Eko soupira. C'était toujours le même numéro de grand frère inquiet, quand elle prenait de l'oniroxine devant lui.

— S'ils avaient pu, ils auraient arrêté leurs cérémonies et leurs prêches débiles, puis en auraient gobé de pleines poignées. Tu peux me croire.

Sans attendre de réponse, elle glissa le bandeau sur ses yeux et ferma les paupières.

Inspirer. Expirer. Accompagner le souffle hors de soi. Inspirer, expirer, recommencer. Encore. Encore. Puis ouvrir le troisième œil.

Elle eut l'impression de basculer en avant et de se réveiller dans sa chute. Son corps n'avait pas bougé. Il demeurait là, derrière elle, toujours sur la cuvette. Elle se tenait désormais entre Towan et sa propre chair, sortie, copiée, projetée dans l'éther du plan astral, comme un fantôme nageant dans un brouillard phosphorescent.

Elle ignorait combien de temps en rab offraient deux doses d'oniroxine. Mieux valait donc ne pas traîner.

Un frisson réflexe la parcourut quand elle traversa le contreplaqué de la porte. Elle n'y fit pas attention, sachant qu'elle s'y habituerait vite. Elle sortit des toilettes puis suivit le chemin que Towan lui avait indiqué vers les secteurs interdits au public.

Un couloir, un second, et elle aperçut enfin la porte tout au fond, un étroit vantail d'acier renforcé, hachuré d'avertissements repeints à neuf, et ouvert tandis qu'un bot de sécurité en franchissait l'embrasure. En se dépêchant, en s'approchant assez vite, elle pourrait peut-être bloquer la serrure avant qu'elle ne se verrouille.

Si ces années de survie lui avaient appris une chose, c'était de savoir quand tenter sa chance.

Eko se précipita et, à quelques mètres du battant qui se refermait déjà derrière l'androïde, elle leva les bras vers le verrou électronique. Son esprit frissonna quand elle devina sous le plastique du boîtier l'architecture fine des canaux de cuivre, des cascades de transistors et des barrages de diodes. Ses pensées crépitèrent dans l'éther autour lorsqu'elle se fit orage électrique.

La porte claqua contre le dormant, mais aucun cliquetis métallique ne s'éleva de la serrure. L'écran du digicode n'était plus qu'un cadre éteint.

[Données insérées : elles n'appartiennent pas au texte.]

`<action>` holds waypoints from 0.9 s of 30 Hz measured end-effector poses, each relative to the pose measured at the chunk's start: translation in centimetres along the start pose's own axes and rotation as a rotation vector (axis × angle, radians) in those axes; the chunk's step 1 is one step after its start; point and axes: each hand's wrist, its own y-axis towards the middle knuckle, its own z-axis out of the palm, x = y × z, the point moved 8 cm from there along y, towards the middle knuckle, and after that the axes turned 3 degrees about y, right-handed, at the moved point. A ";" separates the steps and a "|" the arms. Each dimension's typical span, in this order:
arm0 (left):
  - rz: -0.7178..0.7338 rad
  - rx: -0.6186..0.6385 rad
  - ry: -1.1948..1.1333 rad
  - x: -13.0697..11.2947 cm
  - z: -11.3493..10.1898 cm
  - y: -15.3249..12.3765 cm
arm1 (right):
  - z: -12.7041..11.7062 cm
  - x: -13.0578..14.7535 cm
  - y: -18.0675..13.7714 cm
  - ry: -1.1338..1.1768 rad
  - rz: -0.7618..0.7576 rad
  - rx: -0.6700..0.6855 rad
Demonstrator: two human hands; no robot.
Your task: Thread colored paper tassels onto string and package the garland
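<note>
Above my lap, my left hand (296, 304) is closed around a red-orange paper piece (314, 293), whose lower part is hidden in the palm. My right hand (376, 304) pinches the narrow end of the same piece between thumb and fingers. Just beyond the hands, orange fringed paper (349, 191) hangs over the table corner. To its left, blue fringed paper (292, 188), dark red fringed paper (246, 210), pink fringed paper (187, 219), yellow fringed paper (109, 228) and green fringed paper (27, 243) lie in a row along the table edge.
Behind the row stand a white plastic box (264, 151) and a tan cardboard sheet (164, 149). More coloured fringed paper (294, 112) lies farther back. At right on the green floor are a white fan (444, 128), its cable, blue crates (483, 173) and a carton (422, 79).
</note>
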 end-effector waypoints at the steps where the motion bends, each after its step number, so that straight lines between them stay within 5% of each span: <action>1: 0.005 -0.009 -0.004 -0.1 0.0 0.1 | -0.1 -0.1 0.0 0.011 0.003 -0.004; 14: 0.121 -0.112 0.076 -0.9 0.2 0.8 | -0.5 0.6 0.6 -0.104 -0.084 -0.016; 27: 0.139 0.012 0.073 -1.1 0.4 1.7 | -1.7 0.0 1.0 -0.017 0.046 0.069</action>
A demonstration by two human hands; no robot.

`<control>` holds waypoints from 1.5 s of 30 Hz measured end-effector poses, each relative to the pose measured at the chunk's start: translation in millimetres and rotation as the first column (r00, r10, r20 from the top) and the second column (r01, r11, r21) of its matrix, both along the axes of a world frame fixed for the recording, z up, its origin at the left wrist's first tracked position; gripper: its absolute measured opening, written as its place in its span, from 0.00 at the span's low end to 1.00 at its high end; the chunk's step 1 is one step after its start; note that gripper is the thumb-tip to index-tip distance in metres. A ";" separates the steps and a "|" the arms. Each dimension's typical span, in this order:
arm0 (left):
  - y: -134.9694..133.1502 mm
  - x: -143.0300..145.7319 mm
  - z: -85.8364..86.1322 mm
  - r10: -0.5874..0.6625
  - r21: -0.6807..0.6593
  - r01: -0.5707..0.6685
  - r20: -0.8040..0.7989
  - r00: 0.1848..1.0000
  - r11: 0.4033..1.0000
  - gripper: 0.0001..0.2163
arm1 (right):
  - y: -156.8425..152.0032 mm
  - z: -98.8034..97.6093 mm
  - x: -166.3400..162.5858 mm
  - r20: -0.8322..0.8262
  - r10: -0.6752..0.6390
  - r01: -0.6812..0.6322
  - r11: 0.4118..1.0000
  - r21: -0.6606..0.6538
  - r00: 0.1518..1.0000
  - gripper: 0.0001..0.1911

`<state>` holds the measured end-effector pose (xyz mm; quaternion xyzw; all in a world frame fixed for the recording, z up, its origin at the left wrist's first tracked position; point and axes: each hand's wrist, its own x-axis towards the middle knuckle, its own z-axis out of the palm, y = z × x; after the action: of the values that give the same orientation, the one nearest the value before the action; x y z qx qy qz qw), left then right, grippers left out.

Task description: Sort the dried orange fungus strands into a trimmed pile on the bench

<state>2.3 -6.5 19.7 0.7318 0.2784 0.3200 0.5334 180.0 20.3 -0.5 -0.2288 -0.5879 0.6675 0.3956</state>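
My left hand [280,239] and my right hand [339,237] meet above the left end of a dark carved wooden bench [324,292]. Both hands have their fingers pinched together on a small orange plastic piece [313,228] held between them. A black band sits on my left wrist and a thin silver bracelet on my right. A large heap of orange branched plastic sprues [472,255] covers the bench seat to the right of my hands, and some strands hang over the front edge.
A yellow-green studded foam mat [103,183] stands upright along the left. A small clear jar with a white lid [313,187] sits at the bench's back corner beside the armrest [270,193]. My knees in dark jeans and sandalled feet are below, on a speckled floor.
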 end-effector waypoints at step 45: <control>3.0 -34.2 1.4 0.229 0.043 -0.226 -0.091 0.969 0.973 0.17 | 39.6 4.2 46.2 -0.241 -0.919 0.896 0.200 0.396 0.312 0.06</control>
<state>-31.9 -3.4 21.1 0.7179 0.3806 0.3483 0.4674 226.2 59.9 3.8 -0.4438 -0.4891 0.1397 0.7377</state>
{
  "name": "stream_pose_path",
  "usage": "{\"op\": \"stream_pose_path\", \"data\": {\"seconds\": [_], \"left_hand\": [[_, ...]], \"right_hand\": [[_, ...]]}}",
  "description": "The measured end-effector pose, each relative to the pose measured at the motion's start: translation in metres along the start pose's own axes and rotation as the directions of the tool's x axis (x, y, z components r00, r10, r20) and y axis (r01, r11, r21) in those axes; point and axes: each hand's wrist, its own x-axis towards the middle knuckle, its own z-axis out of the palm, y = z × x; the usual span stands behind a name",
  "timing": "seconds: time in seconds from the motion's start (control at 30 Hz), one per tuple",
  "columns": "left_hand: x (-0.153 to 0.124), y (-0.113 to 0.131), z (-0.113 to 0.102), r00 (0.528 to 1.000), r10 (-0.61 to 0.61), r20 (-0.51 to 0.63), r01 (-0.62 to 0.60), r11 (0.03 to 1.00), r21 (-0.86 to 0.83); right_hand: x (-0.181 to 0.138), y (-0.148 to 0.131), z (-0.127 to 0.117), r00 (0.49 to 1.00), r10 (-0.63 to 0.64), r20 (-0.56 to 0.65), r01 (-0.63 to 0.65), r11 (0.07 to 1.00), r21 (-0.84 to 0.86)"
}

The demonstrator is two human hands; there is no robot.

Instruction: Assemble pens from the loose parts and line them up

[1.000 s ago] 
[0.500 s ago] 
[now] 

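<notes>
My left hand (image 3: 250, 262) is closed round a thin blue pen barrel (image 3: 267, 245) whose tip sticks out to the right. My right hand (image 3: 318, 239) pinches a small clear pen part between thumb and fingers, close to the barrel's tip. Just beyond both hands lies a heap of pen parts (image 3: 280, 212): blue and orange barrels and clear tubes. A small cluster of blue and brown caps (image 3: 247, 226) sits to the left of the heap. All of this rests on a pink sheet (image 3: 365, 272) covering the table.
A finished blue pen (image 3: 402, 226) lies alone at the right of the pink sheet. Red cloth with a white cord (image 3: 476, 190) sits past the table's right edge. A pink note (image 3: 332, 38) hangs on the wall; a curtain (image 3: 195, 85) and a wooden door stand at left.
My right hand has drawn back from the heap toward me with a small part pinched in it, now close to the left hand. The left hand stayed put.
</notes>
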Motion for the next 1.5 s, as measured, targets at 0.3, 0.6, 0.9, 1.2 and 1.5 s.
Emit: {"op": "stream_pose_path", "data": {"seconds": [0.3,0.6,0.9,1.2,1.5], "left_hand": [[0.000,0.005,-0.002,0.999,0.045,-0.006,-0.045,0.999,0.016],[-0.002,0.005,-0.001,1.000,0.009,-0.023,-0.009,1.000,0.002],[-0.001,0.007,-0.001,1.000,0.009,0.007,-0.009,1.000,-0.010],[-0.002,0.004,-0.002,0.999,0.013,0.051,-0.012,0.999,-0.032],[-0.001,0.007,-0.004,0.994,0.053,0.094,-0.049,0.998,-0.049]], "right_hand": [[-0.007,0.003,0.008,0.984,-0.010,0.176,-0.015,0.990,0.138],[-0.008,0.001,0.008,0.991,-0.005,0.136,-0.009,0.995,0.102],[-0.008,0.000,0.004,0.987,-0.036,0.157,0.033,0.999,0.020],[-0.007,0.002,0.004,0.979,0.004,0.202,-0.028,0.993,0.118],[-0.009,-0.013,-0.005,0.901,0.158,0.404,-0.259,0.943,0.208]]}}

Satisfaite, Eko traversa le métal sans plus y songer. Ce serait toujours ça que Towan n'aurait pas à pirater.

De l'autre côté, le couloir se scindait en deux. Le bot continua sa patrouille à gauche, aussi Eko fila à droite. Le béton des murs s'ouvrit sur le fer d'une cage d'escalier où une ligne de néons grésillait jusqu'au dernier étage. Voilà le passage qu'ils cherchaient ; ne lui restait qu'à s'assurer qu'il ne fût pas gardé.

Eko tendit l'oreille et se dilua dans l'éther autour d'elle : derrière la rumeur étouffée du plan astral, le grondement sourd et lointain des énergies, le réel n'était que silence. La voie était libre.

Ce fut bien plus simple qu'elle ne l'avait craint, et le temps ne lui avait pas fait défaut. Avec un dernier sourire, elle ferma les yeux et se concentra sur les souvenirs de sa chair.

Le moment était venu de refaire le trajet avec son corps.